What is expected:
Write out again, word for word, the lines below from the line that holds "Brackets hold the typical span" through the line that holds "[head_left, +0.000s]", omitting pictures.

Provided records:
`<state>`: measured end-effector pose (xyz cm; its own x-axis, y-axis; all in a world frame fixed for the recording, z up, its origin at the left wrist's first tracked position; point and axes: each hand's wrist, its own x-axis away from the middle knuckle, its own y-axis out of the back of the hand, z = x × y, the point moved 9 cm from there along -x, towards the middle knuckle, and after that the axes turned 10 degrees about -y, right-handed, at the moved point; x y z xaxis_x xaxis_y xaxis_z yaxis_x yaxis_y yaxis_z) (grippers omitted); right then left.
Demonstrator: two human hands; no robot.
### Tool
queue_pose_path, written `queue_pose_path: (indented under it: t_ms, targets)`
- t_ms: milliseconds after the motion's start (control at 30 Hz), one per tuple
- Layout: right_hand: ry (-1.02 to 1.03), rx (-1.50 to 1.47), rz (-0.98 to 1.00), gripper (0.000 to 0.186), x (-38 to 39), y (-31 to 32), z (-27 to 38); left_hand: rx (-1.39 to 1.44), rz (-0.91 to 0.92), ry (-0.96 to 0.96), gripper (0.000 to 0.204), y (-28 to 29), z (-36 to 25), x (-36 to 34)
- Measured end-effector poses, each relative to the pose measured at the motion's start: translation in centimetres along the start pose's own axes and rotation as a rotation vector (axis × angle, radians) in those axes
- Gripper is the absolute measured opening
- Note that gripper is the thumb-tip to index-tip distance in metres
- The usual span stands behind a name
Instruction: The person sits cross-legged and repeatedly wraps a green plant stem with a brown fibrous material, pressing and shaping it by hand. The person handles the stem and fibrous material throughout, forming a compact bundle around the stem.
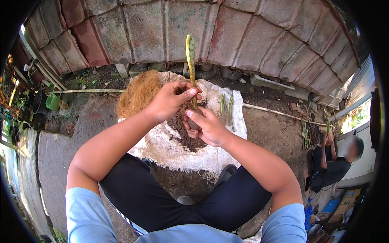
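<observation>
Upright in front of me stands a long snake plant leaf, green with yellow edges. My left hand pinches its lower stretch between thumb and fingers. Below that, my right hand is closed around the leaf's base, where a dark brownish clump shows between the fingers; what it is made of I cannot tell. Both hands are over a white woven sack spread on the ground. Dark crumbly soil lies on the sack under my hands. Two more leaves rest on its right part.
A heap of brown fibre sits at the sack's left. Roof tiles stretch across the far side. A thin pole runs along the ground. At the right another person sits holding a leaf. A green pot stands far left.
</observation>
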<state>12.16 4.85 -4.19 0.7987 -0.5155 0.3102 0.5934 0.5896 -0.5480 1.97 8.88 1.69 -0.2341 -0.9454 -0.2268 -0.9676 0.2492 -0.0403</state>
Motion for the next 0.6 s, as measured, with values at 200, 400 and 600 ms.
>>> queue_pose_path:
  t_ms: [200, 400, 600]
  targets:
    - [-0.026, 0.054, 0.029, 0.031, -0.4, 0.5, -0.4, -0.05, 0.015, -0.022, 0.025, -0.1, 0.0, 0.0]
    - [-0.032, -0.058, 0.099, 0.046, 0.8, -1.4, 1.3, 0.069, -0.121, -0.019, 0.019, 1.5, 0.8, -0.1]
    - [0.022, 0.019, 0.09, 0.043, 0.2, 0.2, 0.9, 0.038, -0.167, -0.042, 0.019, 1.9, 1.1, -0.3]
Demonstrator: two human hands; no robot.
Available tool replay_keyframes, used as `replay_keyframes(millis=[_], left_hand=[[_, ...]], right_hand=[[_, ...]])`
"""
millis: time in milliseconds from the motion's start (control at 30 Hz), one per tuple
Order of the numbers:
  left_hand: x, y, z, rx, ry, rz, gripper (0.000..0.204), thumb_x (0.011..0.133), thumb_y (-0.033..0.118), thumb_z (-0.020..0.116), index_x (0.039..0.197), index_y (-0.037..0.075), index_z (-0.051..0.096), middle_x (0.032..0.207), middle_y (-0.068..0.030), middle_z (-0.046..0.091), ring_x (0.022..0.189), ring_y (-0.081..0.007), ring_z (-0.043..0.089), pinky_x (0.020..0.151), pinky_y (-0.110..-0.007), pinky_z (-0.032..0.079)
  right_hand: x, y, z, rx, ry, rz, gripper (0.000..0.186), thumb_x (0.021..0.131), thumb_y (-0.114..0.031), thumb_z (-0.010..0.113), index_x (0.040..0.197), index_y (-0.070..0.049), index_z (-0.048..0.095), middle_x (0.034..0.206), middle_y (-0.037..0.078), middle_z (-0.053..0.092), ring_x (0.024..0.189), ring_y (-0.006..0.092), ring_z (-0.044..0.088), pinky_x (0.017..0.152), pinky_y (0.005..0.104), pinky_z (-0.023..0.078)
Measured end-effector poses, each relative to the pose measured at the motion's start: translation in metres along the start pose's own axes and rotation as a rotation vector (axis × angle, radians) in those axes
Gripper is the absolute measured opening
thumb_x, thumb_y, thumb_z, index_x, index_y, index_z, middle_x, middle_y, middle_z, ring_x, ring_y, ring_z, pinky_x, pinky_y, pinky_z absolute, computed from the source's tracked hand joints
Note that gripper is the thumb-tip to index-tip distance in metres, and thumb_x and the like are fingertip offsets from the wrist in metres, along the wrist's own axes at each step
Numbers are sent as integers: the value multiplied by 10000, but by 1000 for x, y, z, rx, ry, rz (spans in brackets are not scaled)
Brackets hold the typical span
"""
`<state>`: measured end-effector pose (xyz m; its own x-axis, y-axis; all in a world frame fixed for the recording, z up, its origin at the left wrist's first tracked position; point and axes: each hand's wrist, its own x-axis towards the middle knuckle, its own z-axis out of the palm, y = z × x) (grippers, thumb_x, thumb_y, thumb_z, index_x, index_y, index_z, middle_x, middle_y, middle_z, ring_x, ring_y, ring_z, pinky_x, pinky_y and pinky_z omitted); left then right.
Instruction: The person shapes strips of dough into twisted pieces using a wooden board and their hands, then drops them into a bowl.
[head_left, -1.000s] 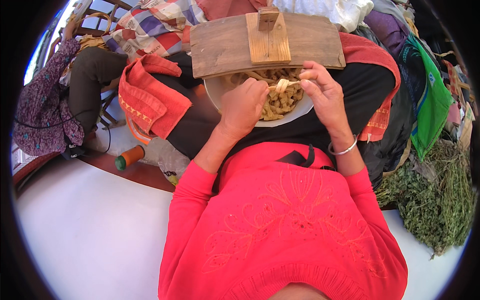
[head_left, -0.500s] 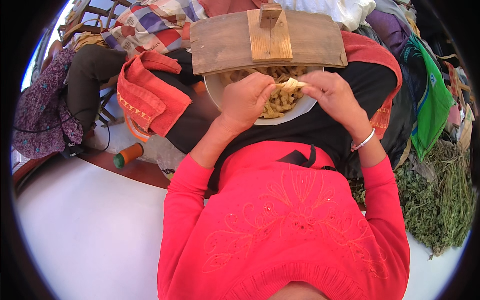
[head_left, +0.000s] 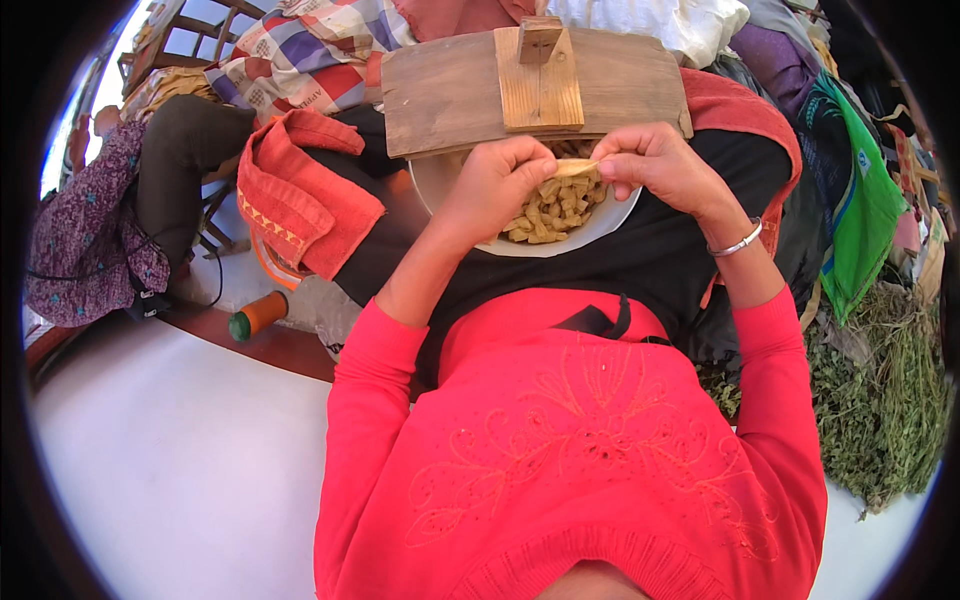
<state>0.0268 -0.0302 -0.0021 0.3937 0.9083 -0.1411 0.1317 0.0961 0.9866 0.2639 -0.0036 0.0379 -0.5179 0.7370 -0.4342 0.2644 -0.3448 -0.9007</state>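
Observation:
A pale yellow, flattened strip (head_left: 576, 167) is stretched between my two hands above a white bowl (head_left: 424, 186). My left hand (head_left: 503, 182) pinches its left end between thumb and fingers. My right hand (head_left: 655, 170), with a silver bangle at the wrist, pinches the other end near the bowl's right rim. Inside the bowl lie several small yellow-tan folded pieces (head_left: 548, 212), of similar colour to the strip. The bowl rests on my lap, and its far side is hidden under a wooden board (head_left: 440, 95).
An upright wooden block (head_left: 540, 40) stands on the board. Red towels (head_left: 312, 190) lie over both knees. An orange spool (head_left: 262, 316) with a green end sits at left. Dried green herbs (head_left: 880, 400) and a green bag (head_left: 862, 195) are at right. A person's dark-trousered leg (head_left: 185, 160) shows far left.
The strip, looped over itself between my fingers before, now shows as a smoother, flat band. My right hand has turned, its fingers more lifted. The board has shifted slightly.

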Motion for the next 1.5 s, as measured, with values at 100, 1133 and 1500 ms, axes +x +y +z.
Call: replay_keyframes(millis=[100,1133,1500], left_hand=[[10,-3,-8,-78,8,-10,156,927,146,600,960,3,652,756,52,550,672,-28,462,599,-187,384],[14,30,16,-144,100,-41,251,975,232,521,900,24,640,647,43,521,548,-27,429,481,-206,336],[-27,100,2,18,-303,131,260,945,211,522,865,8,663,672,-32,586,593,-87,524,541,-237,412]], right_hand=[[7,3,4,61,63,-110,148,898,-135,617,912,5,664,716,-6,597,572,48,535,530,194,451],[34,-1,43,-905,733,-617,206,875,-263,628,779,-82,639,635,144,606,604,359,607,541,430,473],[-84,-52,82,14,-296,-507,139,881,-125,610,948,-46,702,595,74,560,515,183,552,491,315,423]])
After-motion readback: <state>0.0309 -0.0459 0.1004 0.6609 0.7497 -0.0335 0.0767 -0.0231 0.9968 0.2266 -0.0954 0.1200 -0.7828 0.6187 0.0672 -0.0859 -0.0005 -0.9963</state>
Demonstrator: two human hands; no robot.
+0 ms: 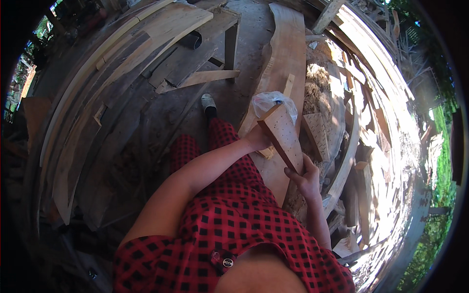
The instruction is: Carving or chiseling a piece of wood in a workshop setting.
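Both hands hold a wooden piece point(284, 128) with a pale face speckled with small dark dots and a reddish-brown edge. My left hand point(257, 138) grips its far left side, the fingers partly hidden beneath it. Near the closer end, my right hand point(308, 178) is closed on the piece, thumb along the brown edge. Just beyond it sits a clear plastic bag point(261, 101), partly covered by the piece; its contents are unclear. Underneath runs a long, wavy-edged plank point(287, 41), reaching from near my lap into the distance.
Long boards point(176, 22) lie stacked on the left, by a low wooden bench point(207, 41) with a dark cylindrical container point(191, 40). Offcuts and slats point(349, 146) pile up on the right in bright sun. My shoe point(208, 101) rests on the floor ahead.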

Solved exercise:
Brackets hold the typical span
"""
`<state>`: measured end-effector pose (xyz m; its own x-axis, y-axis; all in a world frame fixed for the recording, z up, its origin at the left wrist's first tracked position; point and axes: each hand's wrist, its own x-axis towards the middle knuckle, its own z-axis out of the palm, y = z × x) (grippers, thumb_x, thumb_y, thumb_z, index_x, index_y, index_z, middle_x, middle_y, middle_z, ring_x, ring_y, ring_z, pinky_x, pinky_y and pinky_z omitted); left then right.
Instruction: The person shapes strips of dough into twisted pieces using a wooden board and their hands, then drops them into a bowl.
[head_left, -1.000s] 
[head_left, -0.500s] 
[head_left, +0.000s] 

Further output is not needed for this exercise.